**WORK TO COMPLETE**
An exact copy of all the data is required.

::: PROVIDED MATERIAL :::

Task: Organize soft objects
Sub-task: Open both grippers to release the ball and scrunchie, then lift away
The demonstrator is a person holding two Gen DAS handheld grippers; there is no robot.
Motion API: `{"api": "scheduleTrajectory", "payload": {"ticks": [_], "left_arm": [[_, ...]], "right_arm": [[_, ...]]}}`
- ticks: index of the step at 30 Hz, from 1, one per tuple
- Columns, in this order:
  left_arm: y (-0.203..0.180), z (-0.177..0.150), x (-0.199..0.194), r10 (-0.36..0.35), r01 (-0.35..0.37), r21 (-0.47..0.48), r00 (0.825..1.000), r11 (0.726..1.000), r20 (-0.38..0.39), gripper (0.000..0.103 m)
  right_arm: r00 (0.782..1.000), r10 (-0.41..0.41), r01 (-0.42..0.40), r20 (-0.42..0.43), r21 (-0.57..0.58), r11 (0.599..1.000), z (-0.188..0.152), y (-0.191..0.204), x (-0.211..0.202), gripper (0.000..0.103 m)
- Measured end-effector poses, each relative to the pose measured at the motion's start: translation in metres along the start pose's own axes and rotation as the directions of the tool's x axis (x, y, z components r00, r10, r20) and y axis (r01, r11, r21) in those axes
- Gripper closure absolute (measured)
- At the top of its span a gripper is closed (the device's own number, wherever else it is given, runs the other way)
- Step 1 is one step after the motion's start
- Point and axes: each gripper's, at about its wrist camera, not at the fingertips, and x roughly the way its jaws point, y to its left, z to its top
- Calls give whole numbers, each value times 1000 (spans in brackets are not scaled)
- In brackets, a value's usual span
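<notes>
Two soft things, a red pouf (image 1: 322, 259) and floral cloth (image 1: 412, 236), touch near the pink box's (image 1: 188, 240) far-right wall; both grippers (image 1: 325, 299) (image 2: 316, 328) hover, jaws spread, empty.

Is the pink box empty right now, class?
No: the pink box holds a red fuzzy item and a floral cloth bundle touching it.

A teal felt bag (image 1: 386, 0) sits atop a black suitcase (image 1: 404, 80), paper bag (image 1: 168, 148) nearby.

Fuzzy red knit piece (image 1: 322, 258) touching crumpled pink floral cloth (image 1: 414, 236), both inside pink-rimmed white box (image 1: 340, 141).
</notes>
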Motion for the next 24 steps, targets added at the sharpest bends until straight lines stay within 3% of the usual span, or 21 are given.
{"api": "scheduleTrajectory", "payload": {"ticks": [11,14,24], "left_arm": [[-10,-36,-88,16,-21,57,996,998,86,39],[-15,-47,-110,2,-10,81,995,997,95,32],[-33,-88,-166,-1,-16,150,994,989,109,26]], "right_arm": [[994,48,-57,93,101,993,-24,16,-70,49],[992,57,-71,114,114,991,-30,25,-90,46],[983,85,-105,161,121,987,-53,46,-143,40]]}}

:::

**RESPONSE BOX**
Task: Organize soft objects
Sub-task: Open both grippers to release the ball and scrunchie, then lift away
The demonstrator is a person holding two Gen DAS handheld grippers; there is no robot.
Motion API: `{"api": "scheduleTrajectory", "payload": {"ticks": [_], "left_arm": [[_, ...]], "right_arm": [[_, ...]]}}`
- ticks: index of the step at 30 Hz, from 1, one per tuple
- Columns, in this order:
  left_arm: y (-0.203..0.180), z (-0.177..0.150), x (-0.199..0.194), r10 (-0.36..0.35), r01 (-0.35..0.37), r21 (-0.47..0.48), r00 (0.825..1.000), r11 (0.726..1.000), r20 (-0.38..0.39), gripper (0.000..0.103 m)
  right_arm: r00 (0.782..1.000), r10 (-0.41..0.41), r01 (-0.42..0.40), r20 (-0.42..0.43), r21 (-0.57..0.58), r11 (0.599..1.000), z (-0.188..0.152), y (-0.191..0.204), x (-0.211..0.202), gripper (0.000..0.103 m)
- Measured end-effector poses, each relative to the pose measured at the motion's start: translation in metres along the start pose's own axes and rotation as the directions of the tool's x axis (x, y, z components r00, r10, r20) and y axis (r01, r11, r21) in those axes
- Gripper closure absolute (measured)
- At the top of its span a gripper is closed (the device's own number, wherever else it is given, runs the other way)
- Step 1 is one step after the motion's start
- Point and axes: each gripper's, at about its wrist camera, not at the fingertips, and x roughly the way its jaws point, y to its left, z to its top
- Calls give whole numbers, each value times 1000 (spans in brackets are not scaled)
- In brackets, a value's usual span
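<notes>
Two soft things, a red pouf (image 1: 322, 259) and floral cloth (image 1: 412, 236), touch near the pink box's (image 1: 188, 240) far-right wall; both grippers (image 1: 325, 299) (image 2: 316, 328) hover, jaws spread, empty.

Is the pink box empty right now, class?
No: the pink box holds a red fuzzy item and a floral cloth bundle touching it.

A teal felt bag (image 1: 386, 0) sits atop a black suitcase (image 1: 404, 80), paper bag (image 1: 168, 148) nearby.

Fuzzy red knit piece (image 1: 322, 258) touching crumpled pink floral cloth (image 1: 414, 236), both inside pink-rimmed white box (image 1: 340, 141).
</notes>
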Motion for the next 24 steps, targets added at the sharpest bends until straight lines stay within 3% of the usual span, or 21 are given.
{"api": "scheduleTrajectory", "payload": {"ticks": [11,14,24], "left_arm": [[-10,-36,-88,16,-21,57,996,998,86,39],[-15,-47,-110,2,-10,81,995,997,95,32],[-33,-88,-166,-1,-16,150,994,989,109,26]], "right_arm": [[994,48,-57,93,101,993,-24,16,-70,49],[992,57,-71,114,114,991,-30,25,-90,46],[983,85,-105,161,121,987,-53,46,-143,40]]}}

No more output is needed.